» **WHAT THE EXERCISE ASKS**
Beginning with the first entry, print all the records exactly.

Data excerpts
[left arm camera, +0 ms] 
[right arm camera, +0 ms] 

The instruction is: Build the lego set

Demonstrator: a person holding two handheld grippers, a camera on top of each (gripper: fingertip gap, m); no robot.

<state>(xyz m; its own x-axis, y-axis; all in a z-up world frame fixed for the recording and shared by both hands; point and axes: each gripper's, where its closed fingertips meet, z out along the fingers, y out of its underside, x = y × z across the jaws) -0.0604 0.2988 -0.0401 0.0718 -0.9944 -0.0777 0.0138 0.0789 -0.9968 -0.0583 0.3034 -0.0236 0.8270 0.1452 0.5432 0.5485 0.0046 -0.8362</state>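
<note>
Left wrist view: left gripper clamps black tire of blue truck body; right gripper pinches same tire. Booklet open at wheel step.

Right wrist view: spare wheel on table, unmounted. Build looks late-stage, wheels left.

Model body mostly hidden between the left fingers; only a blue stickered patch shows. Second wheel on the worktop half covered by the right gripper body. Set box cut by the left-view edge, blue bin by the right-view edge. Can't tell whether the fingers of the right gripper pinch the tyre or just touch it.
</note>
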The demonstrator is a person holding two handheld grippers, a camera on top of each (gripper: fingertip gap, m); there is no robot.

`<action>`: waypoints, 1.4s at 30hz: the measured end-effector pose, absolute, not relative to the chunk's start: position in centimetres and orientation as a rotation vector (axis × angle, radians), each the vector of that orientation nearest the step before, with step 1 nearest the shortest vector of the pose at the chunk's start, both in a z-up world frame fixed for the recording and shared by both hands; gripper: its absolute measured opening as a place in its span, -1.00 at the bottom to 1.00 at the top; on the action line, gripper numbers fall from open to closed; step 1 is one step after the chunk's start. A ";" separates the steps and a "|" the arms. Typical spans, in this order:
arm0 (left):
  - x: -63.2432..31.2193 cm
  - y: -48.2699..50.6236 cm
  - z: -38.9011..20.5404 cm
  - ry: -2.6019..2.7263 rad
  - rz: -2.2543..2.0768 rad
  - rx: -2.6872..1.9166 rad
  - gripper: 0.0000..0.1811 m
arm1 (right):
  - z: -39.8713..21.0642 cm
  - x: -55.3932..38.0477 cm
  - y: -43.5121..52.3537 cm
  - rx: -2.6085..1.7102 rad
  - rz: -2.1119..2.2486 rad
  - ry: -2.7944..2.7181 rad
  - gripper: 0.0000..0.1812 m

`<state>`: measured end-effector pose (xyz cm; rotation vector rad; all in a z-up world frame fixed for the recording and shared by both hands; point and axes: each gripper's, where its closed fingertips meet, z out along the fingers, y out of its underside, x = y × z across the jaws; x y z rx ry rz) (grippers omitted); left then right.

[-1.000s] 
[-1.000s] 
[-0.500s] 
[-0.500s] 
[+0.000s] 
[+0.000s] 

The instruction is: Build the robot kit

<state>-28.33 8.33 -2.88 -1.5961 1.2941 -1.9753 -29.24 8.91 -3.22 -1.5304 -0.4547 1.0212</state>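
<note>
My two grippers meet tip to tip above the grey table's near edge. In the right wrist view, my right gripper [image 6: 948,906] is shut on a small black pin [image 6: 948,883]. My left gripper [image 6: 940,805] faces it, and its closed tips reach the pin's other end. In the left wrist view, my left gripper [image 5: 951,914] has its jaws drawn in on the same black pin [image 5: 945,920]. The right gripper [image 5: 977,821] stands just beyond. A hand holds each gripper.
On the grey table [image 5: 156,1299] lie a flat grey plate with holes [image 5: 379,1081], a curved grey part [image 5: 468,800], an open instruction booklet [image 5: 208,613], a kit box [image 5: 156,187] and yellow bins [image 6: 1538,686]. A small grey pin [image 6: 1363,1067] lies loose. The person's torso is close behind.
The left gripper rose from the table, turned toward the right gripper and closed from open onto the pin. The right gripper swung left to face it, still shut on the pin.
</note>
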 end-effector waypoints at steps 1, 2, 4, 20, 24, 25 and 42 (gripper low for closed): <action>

» **TASK RESULT**
[left arm camera, +0 ms] 
[right arm camera, +0 ms] 

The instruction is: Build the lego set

Demonstrator: a person holding two handheld grippers, a camera on top of each (gripper: fingertip gap, m); no robot.

<state>(xyz m; its own x-axis, y-axis; all in a z-up world frame fixed for the recording and shared by both hands; point and axes: each gripper's, where its closed fingertips meet, z out along the fingers, y out of its underside, x = y × z across the jaws) -0.0604 0.2988 -0.0401 0.0718 -0.9944 -0.0777 0.0138 0.0789 -0.9968 -0.0583 0.3034 -0.0236 0.8270 0.1452 0.5432 0.5485 0.0046 -0.8362</state>
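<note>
Left wrist view: left gripper clamps black tire of blue truck body; right gripper pinches same tire. Booklet open at wheel step.

Right wrist view: spare wheel on table, unmounted. Build looks late-stage, wheels left.

Model body mostly hidden between the left fingers; only a blue stickered patch shows. Second wheel on the worktop half covered by the right gripper body. Set box cut by the left-view edge, blue bin by the right-view edge. Can't tell whether the fingers of the right gripper pinch the tyre or just touch it.
</note>
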The demonstrator is a person holding two handheld grippers, a camera on top of each (gripper: fingertip gap, m); there is no robot.

`<action>`: waypoints, 1.4s at 30hz: the measured end-effector pose, absolute, not relative to the chunk's start: position in centimetres and orientation as a rotation vector (axis × angle, radians), each the vector of that orientation nearest the step before, with step 1 nearest the shortest vector of the pose at the chunk's start, both in a z-up world frame fixed for the recording and shared by both hands; gripper: its absolute measured opening as a place in its span, -1.00 at the bottom to 1.00 at the top; on the action line, gripper numbers fall from open to closed; step 1 is one step after the chunk's start. A ";" separates the steps and a "|" the arms. Typical spans, in this order:
arm0 (left):
  - x: -63.2432..31.2193 cm
  - y: -48.2699..50.6236 cm
  - z: -38.9011..20.5404 cm
  - ry: -2.6019..2.7263 rad
  - rz: -2.2543..2.0768 rad
  - rx: -2.6872..1.9166 rad
  - gripper: 0.0000..0.1811 m
arm1 (right):
  - z: -39.8713..21.0642 cm
  - x: -55.3932..38.0477 cm
  - y: -43.5121..52.3537 cm
  - rx: -2.6085..1.7102 rad
  - rz: -2.1119..2.2486 rad
  - ry: -2.7944..2.7181 rad
  - gripper: 0.0000..0.1812 m

`<state>`: measured end-effector pose (xyz cm; rotation vector rad; all in a z-up world frame fixed for the recording and shared by both hands; point and axes: each gripper's, where its closed fingertips meet, z out along the fingers, y out of its underside, x = y × z across the jaws; x y z rx ry rz) (grippers omitted); left then right.

[-1.000s] 
[-1.000s] 
[-0.500s] 
[-0.500s] 
[+0.000s] 
[+0.000s] 

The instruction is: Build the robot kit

<state>-28.33 8.33 -2.88 -1.5961 1.2941 -1.9753 -29.24 8.91 -3.22 -1.5304 -0.4547 1.0212</state>
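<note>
My two grippers meet tip to tip above the grey table's near edge. In the right wrist view, my right gripper [image 6: 948,906] is shut on a small black pin [image 6: 948,883]. My left gripper [image 6: 940,805] faces it, and its closed tips reach the pin's other end. In the left wrist view, my left gripper [image 5: 951,914] has its jaws drawn in on the same black pin [image 5: 945,920]. The right gripper [image 5: 977,821] stands just beyond. A hand holds each gripper.
On the grey table [image 5: 156,1299] lie a flat grey plate with holes [image 5: 379,1081], a curved grey part [image 5: 468,800], an open instruction booklet [image 5: 208,613], a kit box [image 5: 156,187] and yellow bins [image 6: 1538,686]. A small grey pin [image 6: 1363,1067] lies loose. The person's torso is close behind.
The left gripper rose from the table, turned toward the right gripper and closed from open onto the pin. The right gripper swung left to face it, still shut on the pin.
</note>
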 end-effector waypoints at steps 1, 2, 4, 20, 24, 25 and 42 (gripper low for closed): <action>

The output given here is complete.